Ayer se conmemoró en la República Dominicana el Día del Servidor Público. Una fecha que suele llenarse de discursos bonitos, pero que debería servir, sobre todo, para una reflexión honesta. Porque servir al Estado es una responsabilidad que pone a prueba el carácter, la ética y la templanza, especialmente cuando se es joven y se llega rápido a posiciones de poder.

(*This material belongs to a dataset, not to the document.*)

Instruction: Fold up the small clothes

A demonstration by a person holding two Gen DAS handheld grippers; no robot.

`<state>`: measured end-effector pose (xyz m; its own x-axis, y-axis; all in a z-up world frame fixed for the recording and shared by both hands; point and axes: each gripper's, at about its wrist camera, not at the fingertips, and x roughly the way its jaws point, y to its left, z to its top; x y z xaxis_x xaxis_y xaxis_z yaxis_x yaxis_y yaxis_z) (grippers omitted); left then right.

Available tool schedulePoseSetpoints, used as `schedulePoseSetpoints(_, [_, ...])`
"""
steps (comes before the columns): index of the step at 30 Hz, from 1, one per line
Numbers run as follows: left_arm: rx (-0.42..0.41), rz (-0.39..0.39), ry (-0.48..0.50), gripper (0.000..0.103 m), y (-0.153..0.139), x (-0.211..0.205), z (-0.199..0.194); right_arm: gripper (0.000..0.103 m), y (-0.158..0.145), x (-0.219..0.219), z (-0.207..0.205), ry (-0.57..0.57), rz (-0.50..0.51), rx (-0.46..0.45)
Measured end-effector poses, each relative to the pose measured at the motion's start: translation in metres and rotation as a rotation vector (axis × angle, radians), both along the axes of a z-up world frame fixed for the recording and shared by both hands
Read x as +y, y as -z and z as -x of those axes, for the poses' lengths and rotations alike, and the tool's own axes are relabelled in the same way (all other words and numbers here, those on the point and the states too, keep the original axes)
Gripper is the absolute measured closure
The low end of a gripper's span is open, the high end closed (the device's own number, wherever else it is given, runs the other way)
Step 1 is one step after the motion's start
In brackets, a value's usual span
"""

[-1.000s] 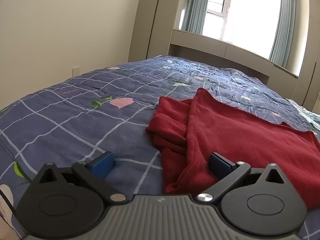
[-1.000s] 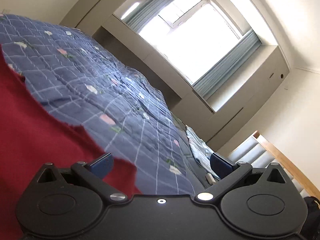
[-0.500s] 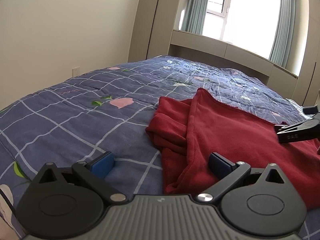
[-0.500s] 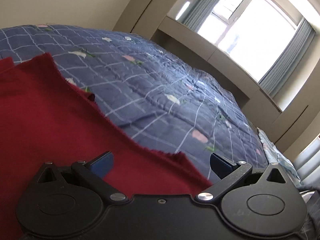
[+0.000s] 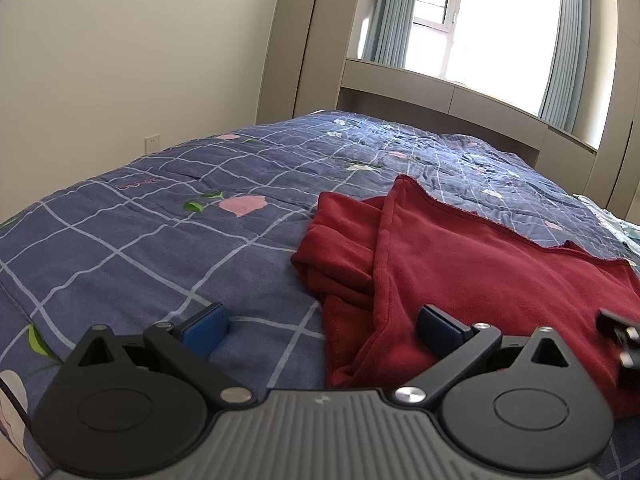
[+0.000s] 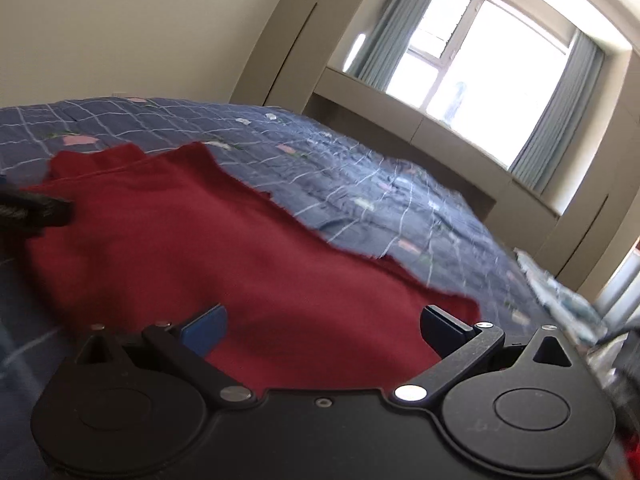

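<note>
Left of the crumpled dark-red fleece garment (image 5: 460, 264), the blue checked floral quilt (image 5: 160, 240) lies bare and open. Beyond the garment, more bare quilt reaches the beige window-side cabinet (image 5: 440, 96), the only barrier.

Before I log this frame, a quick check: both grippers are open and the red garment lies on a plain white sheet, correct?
Not quite. The left gripper and right gripper are both open, and the red garment does lie on the bed, but the cover is a blue checked quilt with flower prints, not a plain white sheet. The left wrist view shows it clearly.
</note>
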<state>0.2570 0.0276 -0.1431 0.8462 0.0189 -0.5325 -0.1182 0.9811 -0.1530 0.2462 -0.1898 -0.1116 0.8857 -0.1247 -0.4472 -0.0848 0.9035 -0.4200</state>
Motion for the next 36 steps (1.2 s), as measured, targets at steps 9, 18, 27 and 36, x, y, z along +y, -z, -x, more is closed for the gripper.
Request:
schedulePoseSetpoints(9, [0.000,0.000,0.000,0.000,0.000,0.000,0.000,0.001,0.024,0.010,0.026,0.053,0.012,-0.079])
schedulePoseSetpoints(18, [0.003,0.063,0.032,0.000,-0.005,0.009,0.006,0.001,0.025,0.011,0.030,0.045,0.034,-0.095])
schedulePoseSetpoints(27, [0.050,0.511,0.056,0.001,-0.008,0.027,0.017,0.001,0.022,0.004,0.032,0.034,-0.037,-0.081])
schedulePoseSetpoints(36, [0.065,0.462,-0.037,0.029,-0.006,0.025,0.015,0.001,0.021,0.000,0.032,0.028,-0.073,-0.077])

Los hechos recientes que han rodeado la salida de jóvenes funcionarios de cargos relevantes, como el caso de Rafael Féliz García, obligan a una revisión seria y sin pasiones. No para acusar ni condenar, esa tarea corresponde exclusivamente a las autoridades y a la justicia, sino para asumir que el solo hecho de abandonar una función pública en medio de cuestionamientos ya constituye una mala señal. Y lo es, sobre todo, para las generaciones que aún creen que la política puede ser un camino de servicio, no solo de poder.
El mensaje debe ser claro para los jóvenes que hoy militan en los partidos políticos, aspiran o participan en la vida pública: no bastan los títulos, los discursos bien ensayados ni los currículos llamativos. La capacidad no se pregona, se demuestra. Se demuestra en el manejo responsable de los recursos públicos, en el respeto a los equipos de trabajo, en la prudencia frente al poder y en la conciencia de que todo cargo es pasajero, pero la reputación es permanente.
Independientemente de cómo concluyan los procesos o aclaraciones pendientes, el caso de Rafael Féliz García deja una lección que no debe ignorarse. La política necesita jóvenes, sí. Pero necesita, sobre todo, jóvenes que entiendan que la misma se ejerce, día a día, con decencia, sobriedad y ejemplo.